Sermon sur la montagne. Károly Ferenczy, 1896. Huile sur toile, 135 x 203 cm. Galerie nationale hongroise (photo : Wikipedia).

Répondre à la haine par l’amour 2/2

Roland BugnonRoland Bugnon, CSSP | 10 février 2017

L’enseignement de Jésus révèle une nouvelle dimension dans le Sermon sur la montagne. Jésus propose à ses disciples d’opposer à la violence et la haine une force qui est d’abord refus de la haine, refus d’opposer à la violence une autre violence. Il les invite à sortir de la logique de la violence et de la haine en faisant un choix risqué, celui de l’amour qui ne craint pas les conséquences de ce choix.

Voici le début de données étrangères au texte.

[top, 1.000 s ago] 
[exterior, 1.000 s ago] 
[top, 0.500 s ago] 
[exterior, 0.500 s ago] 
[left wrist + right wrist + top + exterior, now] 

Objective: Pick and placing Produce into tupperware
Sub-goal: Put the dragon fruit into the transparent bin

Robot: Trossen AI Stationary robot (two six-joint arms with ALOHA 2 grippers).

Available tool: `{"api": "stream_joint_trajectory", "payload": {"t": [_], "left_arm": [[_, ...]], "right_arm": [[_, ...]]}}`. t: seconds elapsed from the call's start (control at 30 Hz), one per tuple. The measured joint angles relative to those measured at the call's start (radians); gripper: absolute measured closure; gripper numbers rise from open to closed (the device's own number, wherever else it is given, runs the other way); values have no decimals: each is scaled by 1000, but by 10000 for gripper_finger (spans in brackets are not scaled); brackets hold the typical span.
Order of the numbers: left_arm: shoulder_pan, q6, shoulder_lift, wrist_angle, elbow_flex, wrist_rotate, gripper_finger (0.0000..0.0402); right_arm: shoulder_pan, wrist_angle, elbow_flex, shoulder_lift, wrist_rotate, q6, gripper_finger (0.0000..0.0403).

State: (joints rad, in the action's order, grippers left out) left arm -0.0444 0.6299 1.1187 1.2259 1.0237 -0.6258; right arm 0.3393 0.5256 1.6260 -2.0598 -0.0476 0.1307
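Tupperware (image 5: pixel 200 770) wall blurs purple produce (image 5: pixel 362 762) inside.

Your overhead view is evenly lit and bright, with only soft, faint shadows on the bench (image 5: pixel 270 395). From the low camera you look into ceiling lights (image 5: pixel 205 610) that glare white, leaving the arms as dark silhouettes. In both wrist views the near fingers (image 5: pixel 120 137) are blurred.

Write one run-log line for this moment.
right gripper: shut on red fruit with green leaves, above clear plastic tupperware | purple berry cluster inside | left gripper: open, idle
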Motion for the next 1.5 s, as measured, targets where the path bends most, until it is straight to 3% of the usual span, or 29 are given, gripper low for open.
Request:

Œil pour œil, et dent pour dent

Par ce que l’on nomme « la loi du talion », la Loi mosaïque tente de canaliser la violence qui se déchaîne à certains moments. Jésus la corrige en Mt 5,38-39 : « Vous avez appris qu’il a été dit : “Œil pour œil, et dent pour dent.” Eh bien ! Moi, je vous dis de ne pas riposter au méchant ; mais si quelqu’un te gifle sur la joue droite, tends-lui encore l’autre ». La formule est célèbre et les commentaires ont été nombreux au long des siècles, certains pour juger cet enseignement impossible, voire défaitiste, d’autres l’ont repris pour le ridiculiser, accuser Jésus de naïveté et d’idéalisme. Certains psychiatres modernes y verront la source d’un masochisme chrétien dont il faut se libérer. Il y a beaucoup à dire sur cet enseignement, tout particulier sur la deuxième joue à tendre à son adversaire, lorsque celui-ci frappe sur la joue droite. Jésus n’interdit certainement pas de résister à la violence. Mais comment? La seule contre-violence ne suffit pas. Pour lui, le problème est de sortir de la logique de la violence. L’autre joue ressemble au pas que l’on fait vers l’autre, à la main tendue malgré la violence subie pour tenter de désamorcer le conflit. Cela mérite d’y réfléchir, aujourd’hui encore.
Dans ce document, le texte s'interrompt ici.